Details
Cerebellar lesion.
Hemangioblastoma is a WHO grade 1 CNS neoplasm of uncertain etiology. It presents clinically with local mass effect with most common sites of involvement including the cerebellum and brainstem. Germline mutation in VHL gene has been associated with 10% of cases, with most sporadic tumors showing inactivated VHL gene. Grossly on cut surface, the lesion is nodular-cystic with yellow-red (fatty, vascularized) appearance. Microscopic examination demonstrates a well-circumscribed nodule with solid component showing areas of high and low cellularity, gaping vessels, and cystic changes which imparts the variegated appearance of hemangioblastoma. The tumor has a vague organoid architecture due to the elaborate vascular network and surrounding polygonal stromal cells with hyperchromatic nuclei and vacuolated cytoplasm. Focal findings of hyaline globules are identified but are non-specific since can be found in other CNS tumors.
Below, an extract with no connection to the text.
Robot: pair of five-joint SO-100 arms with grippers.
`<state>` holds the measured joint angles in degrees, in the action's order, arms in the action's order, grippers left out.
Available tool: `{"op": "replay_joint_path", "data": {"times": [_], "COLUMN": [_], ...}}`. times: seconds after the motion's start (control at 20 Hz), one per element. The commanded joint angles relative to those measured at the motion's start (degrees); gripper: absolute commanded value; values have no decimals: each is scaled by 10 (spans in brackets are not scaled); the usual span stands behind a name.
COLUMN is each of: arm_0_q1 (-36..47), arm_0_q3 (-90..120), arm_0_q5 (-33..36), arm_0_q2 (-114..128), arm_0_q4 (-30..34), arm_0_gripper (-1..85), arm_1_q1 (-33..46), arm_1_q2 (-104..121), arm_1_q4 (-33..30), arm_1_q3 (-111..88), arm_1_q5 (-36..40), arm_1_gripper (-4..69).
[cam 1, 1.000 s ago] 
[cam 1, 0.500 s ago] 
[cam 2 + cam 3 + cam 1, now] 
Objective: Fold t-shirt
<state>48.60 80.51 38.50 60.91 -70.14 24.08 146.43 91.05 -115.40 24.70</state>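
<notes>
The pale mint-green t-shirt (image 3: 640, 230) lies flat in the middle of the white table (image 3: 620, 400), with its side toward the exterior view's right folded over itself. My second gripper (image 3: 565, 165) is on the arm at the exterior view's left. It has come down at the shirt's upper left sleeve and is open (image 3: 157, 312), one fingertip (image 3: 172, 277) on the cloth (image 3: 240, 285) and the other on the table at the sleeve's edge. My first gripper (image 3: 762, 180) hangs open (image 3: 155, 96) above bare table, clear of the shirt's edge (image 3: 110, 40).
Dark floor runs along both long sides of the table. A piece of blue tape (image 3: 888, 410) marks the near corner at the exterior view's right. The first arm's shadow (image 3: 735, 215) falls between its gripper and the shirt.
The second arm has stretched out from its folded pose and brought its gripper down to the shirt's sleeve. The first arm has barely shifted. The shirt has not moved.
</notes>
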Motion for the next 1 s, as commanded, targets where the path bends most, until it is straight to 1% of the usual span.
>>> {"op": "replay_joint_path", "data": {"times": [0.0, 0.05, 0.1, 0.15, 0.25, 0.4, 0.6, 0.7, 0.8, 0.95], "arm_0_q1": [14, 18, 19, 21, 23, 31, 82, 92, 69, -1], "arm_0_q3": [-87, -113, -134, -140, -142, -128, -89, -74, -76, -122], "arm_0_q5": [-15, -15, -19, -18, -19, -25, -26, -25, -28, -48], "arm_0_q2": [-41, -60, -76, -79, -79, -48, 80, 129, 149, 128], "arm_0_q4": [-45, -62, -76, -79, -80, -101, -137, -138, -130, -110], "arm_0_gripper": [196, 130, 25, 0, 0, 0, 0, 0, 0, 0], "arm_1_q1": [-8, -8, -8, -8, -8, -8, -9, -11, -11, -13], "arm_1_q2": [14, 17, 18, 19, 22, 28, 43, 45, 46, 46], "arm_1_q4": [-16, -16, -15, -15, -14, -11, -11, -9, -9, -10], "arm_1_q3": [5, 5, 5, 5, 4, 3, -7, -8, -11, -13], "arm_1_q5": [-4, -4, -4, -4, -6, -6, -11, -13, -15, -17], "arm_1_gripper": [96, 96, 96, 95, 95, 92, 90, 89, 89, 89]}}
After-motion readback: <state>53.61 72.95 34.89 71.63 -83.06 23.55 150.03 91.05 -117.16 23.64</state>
Immunohistochemically the stromal or interstitial tumor cells stain focally positive for inhibin-a, focally stain positive for GFAP, and negative for EMA. The highly vascularized component stains positive for CD34/31. Differential diagnosis includes metastatic renal cell carcinoma, which is also associated with VHL syndrome (positive EMA, negative inhibin-a) and other primary CNS tumors.